Wiki: Lesson 5

If anyone is interested, I redid this lesson from scratch here but added a few tweak, such as fitting a model with a learner (so we can use learning rate decay/cosine annealing and reach good score with fewer epochs), clipping output range, using full movielens dataset …

1 Like

what is the intuition behind the above statement, i am having trouble understanding why we would decrease weight decay if there is a lot of variation in the gradient

So in the part of the lecture where we went to excel and did the x,y slope intercept equation learning project, was that a cnn?

Also when we make the crosstab we do:

pd.crosstab(crosstab.userId, crosstab.movieId, crosstab.rating, aggfunc=np.sum)

Why do we need the np.sum? I understand it adds values but what values are there to add? All we are doing is showing what rating a user gave a movie?

I don’t really get the part about adding bias in EmbeddingDotBias class.

My understanding is that in the line:

res = um + self.ub(users).squeeze() + self.mb(movies).squeeze()

um is not a matrix but a vector and squeeze() does not do broadcasting, but removes a dimension of size 1 (bias was a matrix n x 1 so it has to be converted to a vector so it can be added to um).

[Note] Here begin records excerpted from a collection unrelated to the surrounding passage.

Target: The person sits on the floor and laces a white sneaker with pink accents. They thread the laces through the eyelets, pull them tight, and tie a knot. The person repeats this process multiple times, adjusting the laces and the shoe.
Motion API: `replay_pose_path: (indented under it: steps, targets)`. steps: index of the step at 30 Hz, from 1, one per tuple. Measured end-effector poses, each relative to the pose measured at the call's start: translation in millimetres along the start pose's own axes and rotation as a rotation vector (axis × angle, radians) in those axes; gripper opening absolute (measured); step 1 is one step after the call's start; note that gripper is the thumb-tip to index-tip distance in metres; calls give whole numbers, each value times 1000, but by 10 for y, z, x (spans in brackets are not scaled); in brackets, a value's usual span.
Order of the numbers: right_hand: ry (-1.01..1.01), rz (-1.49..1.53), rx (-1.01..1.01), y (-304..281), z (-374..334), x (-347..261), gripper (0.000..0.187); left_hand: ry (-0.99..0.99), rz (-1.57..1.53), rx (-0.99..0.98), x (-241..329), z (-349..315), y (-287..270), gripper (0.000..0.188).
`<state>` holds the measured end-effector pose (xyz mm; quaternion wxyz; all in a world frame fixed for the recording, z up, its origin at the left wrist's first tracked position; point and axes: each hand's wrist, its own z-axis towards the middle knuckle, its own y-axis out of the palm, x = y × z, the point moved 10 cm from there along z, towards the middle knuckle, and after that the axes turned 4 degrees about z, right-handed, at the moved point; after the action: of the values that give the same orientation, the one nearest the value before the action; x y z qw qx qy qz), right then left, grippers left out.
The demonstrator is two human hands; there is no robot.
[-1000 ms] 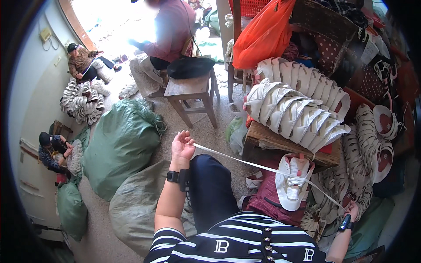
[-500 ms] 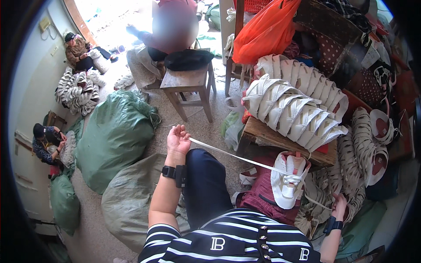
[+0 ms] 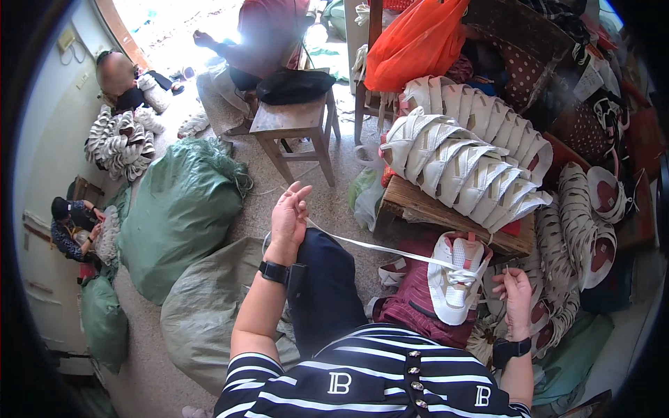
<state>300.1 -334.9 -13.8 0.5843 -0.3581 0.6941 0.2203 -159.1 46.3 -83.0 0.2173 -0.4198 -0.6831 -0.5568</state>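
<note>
A white and pink sneaker (image 3: 453,279) rests toe toward me on a dark red cloth (image 3: 412,301) over my lap, at the right. Its white shoelace (image 3: 376,247) runs from the eyelets leftward to my left hand (image 3: 287,219). That hand is raised above my knee with its fingers curled round the lace, and a loop of it hangs by the wrist. My right hand (image 3: 514,289), just right of the sneaker, has thumb and finger pinched together. A thin pale tip, seemingly the lace's other end, sticks out of the pinch.
Rows of nested white shoe uppers (image 3: 460,171) lie on a wooden bench (image 3: 425,209); more uppers (image 3: 571,230) are stacked at the right. Full green sacks (image 3: 181,216) stand at the left. A wooden stool (image 3: 289,122) and several other people are farther back.
My right hand has risen and come in toward the sneaker. My left hand has lifted slightly and turned, fingers curling. The lace between them hangs a little slacker.
</note>
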Motion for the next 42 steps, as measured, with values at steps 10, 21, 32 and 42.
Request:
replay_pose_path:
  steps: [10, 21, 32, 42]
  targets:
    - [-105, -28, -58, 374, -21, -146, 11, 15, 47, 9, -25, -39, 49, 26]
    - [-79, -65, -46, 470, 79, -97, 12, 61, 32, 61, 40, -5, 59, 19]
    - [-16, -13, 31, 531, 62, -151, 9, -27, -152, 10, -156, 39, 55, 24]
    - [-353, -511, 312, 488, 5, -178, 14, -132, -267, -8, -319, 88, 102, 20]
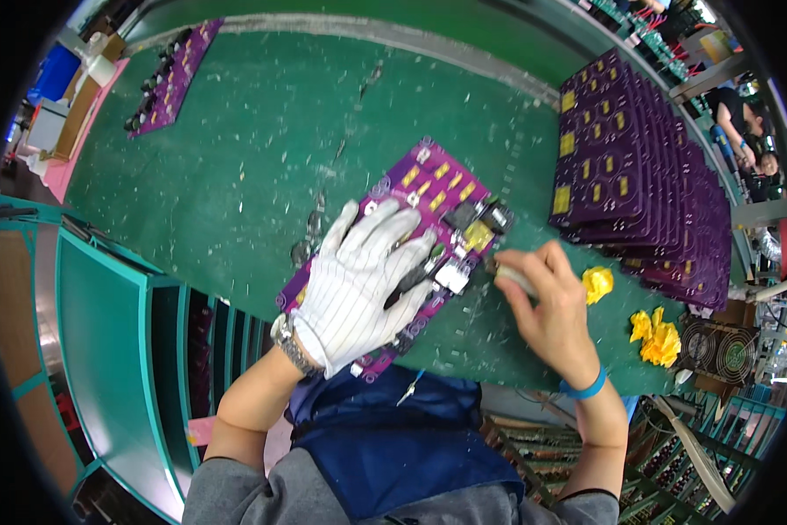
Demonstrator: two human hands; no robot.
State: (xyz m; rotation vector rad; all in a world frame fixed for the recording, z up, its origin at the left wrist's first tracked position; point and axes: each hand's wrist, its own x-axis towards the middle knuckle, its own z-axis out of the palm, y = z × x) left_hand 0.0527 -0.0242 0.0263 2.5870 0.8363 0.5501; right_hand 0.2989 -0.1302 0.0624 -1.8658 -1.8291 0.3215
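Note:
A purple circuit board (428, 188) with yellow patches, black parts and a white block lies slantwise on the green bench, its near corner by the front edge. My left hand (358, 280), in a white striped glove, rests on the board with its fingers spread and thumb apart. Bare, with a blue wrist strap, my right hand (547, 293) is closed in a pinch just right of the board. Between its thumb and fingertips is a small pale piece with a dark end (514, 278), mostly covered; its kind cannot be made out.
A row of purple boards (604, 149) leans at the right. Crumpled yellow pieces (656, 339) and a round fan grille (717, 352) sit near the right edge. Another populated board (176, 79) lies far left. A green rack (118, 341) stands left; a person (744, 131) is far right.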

But in the video it’s said that squeeze() is for broadcasting, which doesn’t make sense to me.

2 Likes

An in-depth but nice explanation of momentum is here: https://distill.pub/2017/momentum/

1 Like

Trying to understand what’s going on here

from sklearn.decomposition import PCA
pca = PCA(n_components=3)
movie_pca = pca.fit(movie_emb.T).components_

Why do we choose to fit the transpose of the movie embedding, rather than the embedding itself? Why do we take the components from the fit PCA rather than transforming the matrix?

I’ve been playing around with different variants and looking at the dimensionality

test1 = pca.fit(movie_emb.T).components_
test1.shape = (3, 3000)

test2 = pca.fit(movie_emb).components_
test2.shape = (3, 50)

test3 = pca.fit_transform(movie_emb)
test3.shape = (3000, 3)

If someone can illuminate what’s going on here and why we use pca the way we do, I would appreciate it.

I was just reviewing this today and wondering the same thing.

In the Lesson 4 notebook, the transposition gives us (features, examples) … but when I look at the docs, the format to be applied should be (n_samples, n_features).

Given this, I’m inclined to think the notebook is wrong here and that it should be:

movie_pca = pca.fit_transform(movie_emb) # returns a (3000,3) matrix

See also here where indeed the dimensionality is reduced from 64 to 3 with the shape as stated per the docs.

If I’m missing something, would love to hear what it is :slight_smile:

Scratch everything I said above.

I’m keeping my post above so folks that are similarly confused by similarly thinking about PCA as I was, can see where I went wrong with my assumptions of how it worked. I spent this past weekend really digging into PCA … how it works, where it is useful, and to what objectives it can be applied too. I include a list of resources below that I found helpful, but let’s get to answering your two questions first:

Why do we choose to fit the transpose of the movie embedding rather than the embedding itself?

The answer lies in part by asking ourselves two questions:

  1. "What does the data represent?
  2. “What is the problem we are attempting to solve?”

The answer to the first question is that our (3000, 50) matrix represents 3,000 movie reviews by 50 things the model has learned about movie reviews that make them meaningful for language modeling and classification. We don’t know what each of these 50 embedding values represent, but we do know that whatever they are, they provide a good representation of each movie review because they have proven useful in the classification task.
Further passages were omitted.